→ Aim of the exercise:
Reproduce, from the lines below, exactly the stretch that begins at the line containing "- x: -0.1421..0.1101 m" and ends at the line containing "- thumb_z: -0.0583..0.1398", both included.

→ Given data:

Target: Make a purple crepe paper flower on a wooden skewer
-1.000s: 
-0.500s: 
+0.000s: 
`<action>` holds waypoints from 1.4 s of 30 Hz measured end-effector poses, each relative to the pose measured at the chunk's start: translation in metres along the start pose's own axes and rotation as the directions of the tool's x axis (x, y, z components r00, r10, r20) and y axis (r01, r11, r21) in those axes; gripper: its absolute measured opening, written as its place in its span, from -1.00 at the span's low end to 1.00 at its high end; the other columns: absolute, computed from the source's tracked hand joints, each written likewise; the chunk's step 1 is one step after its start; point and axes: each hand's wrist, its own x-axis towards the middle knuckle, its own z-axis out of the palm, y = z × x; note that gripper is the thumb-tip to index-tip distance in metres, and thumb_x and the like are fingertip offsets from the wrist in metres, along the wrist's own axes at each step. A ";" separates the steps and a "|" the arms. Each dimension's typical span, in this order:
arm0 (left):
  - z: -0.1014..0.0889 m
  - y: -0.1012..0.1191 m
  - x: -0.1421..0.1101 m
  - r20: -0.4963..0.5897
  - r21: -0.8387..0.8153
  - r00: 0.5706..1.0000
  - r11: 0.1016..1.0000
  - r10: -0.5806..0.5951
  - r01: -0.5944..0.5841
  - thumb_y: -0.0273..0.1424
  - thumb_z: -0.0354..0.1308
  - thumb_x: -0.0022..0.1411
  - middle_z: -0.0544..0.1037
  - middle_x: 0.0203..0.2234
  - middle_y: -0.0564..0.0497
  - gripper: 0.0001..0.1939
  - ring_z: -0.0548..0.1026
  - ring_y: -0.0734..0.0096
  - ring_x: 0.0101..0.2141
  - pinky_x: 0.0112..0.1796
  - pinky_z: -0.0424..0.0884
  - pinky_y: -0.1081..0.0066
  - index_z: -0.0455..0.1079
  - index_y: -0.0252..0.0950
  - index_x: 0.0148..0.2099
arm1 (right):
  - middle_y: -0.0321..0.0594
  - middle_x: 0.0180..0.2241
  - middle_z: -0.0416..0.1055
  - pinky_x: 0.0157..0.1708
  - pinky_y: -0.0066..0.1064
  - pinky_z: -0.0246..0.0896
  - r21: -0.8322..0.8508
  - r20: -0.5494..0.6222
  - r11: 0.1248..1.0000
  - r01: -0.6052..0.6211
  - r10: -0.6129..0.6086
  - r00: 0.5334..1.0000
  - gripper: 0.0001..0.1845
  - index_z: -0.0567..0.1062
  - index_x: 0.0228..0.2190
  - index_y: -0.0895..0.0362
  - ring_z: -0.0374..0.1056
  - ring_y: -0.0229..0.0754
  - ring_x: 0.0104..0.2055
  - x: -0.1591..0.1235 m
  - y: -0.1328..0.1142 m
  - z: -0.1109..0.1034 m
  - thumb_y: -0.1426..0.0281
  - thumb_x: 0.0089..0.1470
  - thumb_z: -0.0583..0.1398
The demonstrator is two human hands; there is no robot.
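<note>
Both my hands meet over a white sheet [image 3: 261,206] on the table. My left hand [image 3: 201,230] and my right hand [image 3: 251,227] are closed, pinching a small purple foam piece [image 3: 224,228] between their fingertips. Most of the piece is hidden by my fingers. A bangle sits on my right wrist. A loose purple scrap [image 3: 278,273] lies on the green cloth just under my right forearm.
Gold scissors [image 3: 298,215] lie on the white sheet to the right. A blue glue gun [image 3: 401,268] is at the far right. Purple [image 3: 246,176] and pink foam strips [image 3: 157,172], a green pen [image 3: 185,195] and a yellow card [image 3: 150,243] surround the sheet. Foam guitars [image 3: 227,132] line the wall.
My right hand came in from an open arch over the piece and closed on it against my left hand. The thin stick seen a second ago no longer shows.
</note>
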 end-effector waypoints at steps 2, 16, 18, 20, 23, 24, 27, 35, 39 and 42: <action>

→ Written response:
  - x: -0.1421..0.1101 m
  - r20: -0.4963..0.5897
  - r21: -0.8387..0.8153
  - r00: 0.5706..1.0000
  - r11: 0.1016..1.0000
  - r10: -0.5806..0.5951
  - r01: -0.5944..0.5841
  - thumb_y: -0.0273..0.1424
  - thumb_z: -0.0354..0.1308
  - thumb_x: -0.0022..0.1411
  - middle_z: -0.0544..0.1037
  - middle_x: 0.0203..0.2234
  - middle_y: -0.0564..0.0497
  - gripper: 0.0001..0.1939
  - ring_z: -0.0548..0.1026
  - ring_y: -0.0734..0.0096
  - ring_x: 0.0101..0.2141
  - pinky_x: 0.0112..0.1796
  - pinky_z: -0.0424..0.0884
  - pinky_y: -0.1081..0.0066
  - index_z: -0.0455..0.1079
  - index_y: -0.0252..0.0950
  - index_x: 0.0148..0.2099
arm1 (right):
  - middle_y: -0.0321..0.0594
  - middle_x: 0.0180..0.2241
  - middle_z: -0.0416..0.1055
  - pinky_x: 0.0157..0.1708
  - pinky_y: -0.0066..0.1064
  - pinky_z: -0.0246..0.0896
  - r21: -0.8322..0.8508
  - r20: -0.5494..0.6222
  - r11: 0.1248..1.0000
  - r01: -0.6052..0.6211
  - r10: -0.6129..0.6086
  - r00: 0.5334..1.0000
  - gripper: 0.0001..0.1845
  - index_z: -0.0567..0.1062
  - index_x: 0.0228..0.2190
  - index_y: -0.0895..0.0362
  - ring_z: -0.0374..0.1056
  - ring_y: -0.0229..0.0754
  - ring_x: 0.0104..0.2055
  - x: -0.1591..0.1235 m
  - y: -0.1328..0.1142 m
  - z: -0.1109..0.1034 m
  - thumb_y: -0.1426..0.0281
  - thumb_x: 0.0089..0.1470
  - thumb_z: -0.0583..0.1398

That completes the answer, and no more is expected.